I agree with your comments about examining the relationships between
parts of the system.
On Thu, 4 Apr 1996, William J. Hobler, Jr. wrote:
> In this instance, in particular we examine our competitors and their
> ability to draw customer business away from us.
I think a tricky part is to separate positioning with creation of new
stuff that meets other entities values (customer presupposes creation of
value with existing stuff).
[It's easy to go overboard with positioning - selection mechanisms. I
think this is one reason why big company's aren't very nimble - their
selection mechanisms - positioning - workforce - focuses on maintaining
the selection mechanisms - positioning - workforce hierarchy - rather than
Positioning with customers, other businesses, government, etc. is
very important. Positioning helps to create value.
Increasing capabilities to create new stuff that meets other entities
values - inventing - maybe is a way to circumvent issues of enforcement in
getting things in return for stuff we deliver to others.

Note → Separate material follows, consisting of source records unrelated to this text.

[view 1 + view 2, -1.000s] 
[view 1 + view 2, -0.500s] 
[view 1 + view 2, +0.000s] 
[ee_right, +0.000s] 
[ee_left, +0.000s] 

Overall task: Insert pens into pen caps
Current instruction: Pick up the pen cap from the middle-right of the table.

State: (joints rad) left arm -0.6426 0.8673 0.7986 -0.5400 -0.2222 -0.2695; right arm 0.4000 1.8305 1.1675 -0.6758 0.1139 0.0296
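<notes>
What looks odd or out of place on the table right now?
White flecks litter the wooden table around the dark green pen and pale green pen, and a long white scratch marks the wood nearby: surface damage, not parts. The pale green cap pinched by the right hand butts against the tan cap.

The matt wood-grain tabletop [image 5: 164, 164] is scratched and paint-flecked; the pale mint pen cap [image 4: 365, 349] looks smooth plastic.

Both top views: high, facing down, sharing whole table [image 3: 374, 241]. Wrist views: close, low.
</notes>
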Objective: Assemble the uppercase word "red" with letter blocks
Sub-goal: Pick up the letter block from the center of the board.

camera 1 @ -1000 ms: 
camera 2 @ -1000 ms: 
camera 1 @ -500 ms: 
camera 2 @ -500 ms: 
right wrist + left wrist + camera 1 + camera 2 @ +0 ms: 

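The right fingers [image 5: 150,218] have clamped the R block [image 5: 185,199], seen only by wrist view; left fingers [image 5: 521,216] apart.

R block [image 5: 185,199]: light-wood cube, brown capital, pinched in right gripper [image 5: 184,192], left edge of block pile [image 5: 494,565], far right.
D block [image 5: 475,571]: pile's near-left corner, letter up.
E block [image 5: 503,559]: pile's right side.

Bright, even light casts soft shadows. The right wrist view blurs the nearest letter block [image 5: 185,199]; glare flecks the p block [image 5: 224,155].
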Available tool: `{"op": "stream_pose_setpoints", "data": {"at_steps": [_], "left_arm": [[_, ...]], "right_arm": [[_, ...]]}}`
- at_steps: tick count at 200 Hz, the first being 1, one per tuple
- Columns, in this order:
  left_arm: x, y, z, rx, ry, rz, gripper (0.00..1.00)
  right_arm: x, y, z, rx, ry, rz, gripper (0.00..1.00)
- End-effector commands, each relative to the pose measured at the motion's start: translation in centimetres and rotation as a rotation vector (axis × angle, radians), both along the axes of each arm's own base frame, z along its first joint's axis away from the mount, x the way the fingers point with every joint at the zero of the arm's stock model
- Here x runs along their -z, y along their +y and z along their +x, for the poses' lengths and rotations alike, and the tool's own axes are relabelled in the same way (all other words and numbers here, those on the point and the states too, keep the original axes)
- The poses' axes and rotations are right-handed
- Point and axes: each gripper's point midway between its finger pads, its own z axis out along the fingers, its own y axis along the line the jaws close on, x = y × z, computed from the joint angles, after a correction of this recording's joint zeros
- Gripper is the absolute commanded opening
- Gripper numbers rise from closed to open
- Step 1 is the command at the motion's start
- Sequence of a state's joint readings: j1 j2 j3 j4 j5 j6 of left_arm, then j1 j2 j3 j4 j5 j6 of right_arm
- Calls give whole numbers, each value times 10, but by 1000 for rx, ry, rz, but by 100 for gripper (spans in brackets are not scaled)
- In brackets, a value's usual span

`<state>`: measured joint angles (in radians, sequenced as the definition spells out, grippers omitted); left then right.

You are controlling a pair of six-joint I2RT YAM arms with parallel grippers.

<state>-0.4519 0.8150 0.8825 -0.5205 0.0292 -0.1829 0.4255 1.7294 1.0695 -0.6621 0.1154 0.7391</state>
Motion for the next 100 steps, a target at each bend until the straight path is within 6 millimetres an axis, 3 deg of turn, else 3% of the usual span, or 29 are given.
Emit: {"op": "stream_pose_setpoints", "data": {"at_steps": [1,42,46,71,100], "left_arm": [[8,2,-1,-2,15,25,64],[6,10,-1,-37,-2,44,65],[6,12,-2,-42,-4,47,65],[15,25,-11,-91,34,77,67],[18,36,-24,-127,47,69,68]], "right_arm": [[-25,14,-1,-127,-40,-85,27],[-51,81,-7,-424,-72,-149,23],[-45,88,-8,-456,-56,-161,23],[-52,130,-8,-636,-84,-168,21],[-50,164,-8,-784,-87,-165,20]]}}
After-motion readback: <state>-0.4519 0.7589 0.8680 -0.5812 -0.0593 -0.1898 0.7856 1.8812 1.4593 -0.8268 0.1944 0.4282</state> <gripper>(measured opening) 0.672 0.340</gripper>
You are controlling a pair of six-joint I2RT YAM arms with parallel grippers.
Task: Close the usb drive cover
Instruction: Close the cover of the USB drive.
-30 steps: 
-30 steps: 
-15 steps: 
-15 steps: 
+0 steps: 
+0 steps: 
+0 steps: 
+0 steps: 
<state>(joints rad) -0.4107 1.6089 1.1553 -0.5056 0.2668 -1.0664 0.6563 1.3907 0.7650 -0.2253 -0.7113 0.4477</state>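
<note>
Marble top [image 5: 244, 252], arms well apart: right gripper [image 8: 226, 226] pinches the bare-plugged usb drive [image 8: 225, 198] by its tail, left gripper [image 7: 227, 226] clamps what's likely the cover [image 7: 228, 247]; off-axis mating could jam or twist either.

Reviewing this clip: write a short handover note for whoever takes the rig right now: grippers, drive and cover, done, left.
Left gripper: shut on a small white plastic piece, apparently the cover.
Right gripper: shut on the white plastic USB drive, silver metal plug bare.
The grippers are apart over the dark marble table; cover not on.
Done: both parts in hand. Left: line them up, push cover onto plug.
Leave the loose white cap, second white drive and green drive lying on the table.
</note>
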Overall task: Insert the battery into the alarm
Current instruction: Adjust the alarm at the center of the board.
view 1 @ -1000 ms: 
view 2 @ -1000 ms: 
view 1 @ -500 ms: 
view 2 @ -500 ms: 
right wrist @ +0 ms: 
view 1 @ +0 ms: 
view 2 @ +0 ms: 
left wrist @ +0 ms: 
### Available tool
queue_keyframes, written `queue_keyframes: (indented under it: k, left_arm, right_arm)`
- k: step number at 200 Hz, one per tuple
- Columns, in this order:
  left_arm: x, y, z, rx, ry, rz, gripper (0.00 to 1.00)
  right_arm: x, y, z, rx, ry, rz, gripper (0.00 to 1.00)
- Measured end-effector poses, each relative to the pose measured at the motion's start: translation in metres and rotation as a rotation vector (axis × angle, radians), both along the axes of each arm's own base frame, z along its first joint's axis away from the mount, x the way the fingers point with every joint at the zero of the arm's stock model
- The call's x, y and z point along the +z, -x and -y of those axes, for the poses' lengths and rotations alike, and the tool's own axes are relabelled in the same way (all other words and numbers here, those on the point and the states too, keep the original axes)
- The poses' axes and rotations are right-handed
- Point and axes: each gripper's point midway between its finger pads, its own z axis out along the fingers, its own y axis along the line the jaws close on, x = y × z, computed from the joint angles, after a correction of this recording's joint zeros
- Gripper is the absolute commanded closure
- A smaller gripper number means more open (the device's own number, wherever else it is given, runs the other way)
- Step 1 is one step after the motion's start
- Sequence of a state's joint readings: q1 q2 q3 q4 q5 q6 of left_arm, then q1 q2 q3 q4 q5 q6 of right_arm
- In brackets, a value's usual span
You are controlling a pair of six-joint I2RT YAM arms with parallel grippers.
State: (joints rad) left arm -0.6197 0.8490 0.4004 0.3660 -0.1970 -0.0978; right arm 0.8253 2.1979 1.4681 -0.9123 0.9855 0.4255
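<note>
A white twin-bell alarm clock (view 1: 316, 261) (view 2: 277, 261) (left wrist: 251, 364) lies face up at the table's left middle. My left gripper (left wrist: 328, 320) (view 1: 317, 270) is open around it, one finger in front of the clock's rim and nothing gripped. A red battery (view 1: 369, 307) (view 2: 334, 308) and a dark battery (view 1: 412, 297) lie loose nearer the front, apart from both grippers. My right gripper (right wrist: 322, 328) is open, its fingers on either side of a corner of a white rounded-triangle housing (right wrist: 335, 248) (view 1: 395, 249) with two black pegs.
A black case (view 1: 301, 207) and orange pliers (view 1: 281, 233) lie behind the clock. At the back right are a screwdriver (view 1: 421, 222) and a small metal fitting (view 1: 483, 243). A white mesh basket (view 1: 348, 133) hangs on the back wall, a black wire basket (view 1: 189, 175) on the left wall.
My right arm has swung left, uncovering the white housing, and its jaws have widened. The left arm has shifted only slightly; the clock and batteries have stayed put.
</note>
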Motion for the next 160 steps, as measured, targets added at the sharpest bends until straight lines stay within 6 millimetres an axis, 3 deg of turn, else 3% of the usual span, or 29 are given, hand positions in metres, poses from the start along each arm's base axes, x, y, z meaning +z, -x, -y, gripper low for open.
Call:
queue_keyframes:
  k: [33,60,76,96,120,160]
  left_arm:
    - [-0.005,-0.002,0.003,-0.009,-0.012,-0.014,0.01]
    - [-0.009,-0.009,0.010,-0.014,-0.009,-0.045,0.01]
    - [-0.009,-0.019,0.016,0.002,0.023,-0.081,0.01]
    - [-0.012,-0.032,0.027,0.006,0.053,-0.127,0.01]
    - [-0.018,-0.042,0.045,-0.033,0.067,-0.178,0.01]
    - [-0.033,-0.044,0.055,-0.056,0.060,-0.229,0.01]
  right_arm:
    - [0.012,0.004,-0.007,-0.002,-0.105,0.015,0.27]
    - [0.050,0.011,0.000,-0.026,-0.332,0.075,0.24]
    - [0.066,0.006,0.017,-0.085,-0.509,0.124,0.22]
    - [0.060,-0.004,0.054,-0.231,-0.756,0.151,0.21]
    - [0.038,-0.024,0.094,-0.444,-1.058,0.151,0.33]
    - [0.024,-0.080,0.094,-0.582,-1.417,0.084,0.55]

I think attitude is a big factor in increasing capabilities to create
stuff that meets other's values.
Id software, makers of Doom and Wolfenstein 3D - ultra successful video
games, have the attitude of "we want to do things nobody has ever done
before", "we thrive on competition".
[Granted, they started with a lot of capabilities, and they might not know
how to increase their capabilities to create new stuff that meets other
entities values, but the attitude seems right.]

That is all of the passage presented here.